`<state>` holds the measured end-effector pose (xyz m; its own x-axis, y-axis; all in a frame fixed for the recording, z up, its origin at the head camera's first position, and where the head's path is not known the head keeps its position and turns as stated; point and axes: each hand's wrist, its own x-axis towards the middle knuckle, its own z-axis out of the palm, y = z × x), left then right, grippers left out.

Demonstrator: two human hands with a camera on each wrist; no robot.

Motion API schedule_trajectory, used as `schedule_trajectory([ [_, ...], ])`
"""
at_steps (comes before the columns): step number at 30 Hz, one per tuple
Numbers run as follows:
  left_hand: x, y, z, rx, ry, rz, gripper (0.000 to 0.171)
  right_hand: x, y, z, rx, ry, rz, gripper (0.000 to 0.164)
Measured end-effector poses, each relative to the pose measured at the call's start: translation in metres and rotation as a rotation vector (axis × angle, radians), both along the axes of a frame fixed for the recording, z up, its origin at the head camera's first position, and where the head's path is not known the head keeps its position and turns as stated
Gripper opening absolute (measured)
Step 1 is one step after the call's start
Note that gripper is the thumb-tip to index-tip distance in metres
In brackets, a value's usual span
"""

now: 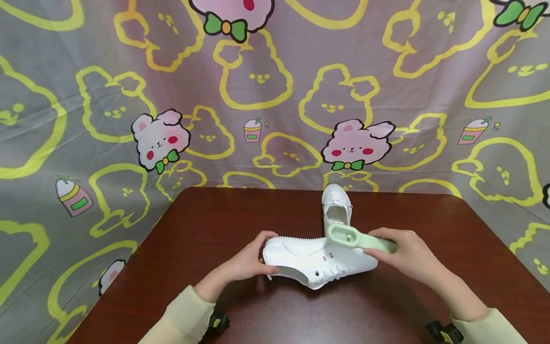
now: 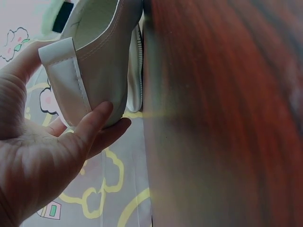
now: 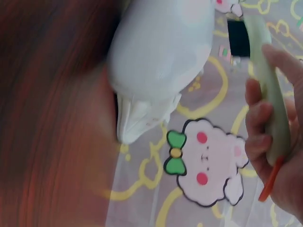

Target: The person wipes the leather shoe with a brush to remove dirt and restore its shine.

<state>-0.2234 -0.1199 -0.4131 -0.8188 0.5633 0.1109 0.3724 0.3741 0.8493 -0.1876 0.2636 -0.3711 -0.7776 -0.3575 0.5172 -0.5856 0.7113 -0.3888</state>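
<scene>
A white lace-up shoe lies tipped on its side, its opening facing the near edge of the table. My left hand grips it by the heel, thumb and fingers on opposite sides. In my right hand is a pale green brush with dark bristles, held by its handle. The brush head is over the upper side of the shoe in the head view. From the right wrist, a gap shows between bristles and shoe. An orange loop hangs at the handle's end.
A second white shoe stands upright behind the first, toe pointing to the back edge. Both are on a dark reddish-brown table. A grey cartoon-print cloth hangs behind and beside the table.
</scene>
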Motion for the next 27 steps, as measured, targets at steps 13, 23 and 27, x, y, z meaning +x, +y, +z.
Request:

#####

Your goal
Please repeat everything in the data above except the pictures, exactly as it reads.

Your response
`<state>` holds the measured end-effector pose (xyz m; its own x-axis, y-axis; all in a frame fixed for the recording, z up, its origin at the head camera's first position, and where the head's path is not known the head keeps its position and turns as stated; point and axes: each hand's wrist, its own x-axis towards the middle knuckle, its own z-axis out of the palm, y = z × x), left then right, grippers left out.

Demonstrator: two human hands with a camera on each wrist; no robot.

Motion API schedule_trajectory, used as `schedule_trajectory([ [_, ...], ])`
"""
at_steps (comes before the columns): step number at 30 Hz, one per tuple
Numbers run as follows:
  left_hand: x, y, z, rx, ry, rz, gripper (0.000 to 0.171)
  right_hand: x, y, z, rx, ry, rz, gripper (0.000 to 0.164)
Measured end-effector poses, each relative to the pose measured at the call's start: translation in metres and rotation as a rotation vector (axis × angle, radians), both along the axes of a frame fixed for the recording, z up, its origin at the head camera's first position, and where the head's path is not known the head keeps its position and turns as stated
Gripper opening absolute (measured)
Step 1 is one step after the call's start
Note that gripper is the thumb-tip to index-tip distance in metres
In brackets, a value's usual span
"""

now: 
now: 
now: 

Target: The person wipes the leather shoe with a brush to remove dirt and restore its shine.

<state>-0.2234 -0.1199 -0.4131 -0.8188 0.5633 0.1109 0.3724 0.3741 0.8493 -0.1876 0.2636 -0.3711 -0.7776 -0.3575 0.5172 -0.5856 0.7113 -0.3888</state>
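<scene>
A white lace-up shoe lies tipped on its side, its opening facing the near edge of the table. My left hand grips it by the heel, thumb and fingers on opposite sides. In my right hand is a pale green brush with dark bristles, held by its handle. The brush head is over the upper side of the shoe in the head view. From the right wrist, a gap shows between bristles and shoe. An orange loop hangs at the handle's end.
A second white shoe stands upright behind the first, toe pointing to the back edge. Both are on a dark reddish-brown table. A grey cartoon-print cloth hangs behind and beside the table.
</scene>
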Motion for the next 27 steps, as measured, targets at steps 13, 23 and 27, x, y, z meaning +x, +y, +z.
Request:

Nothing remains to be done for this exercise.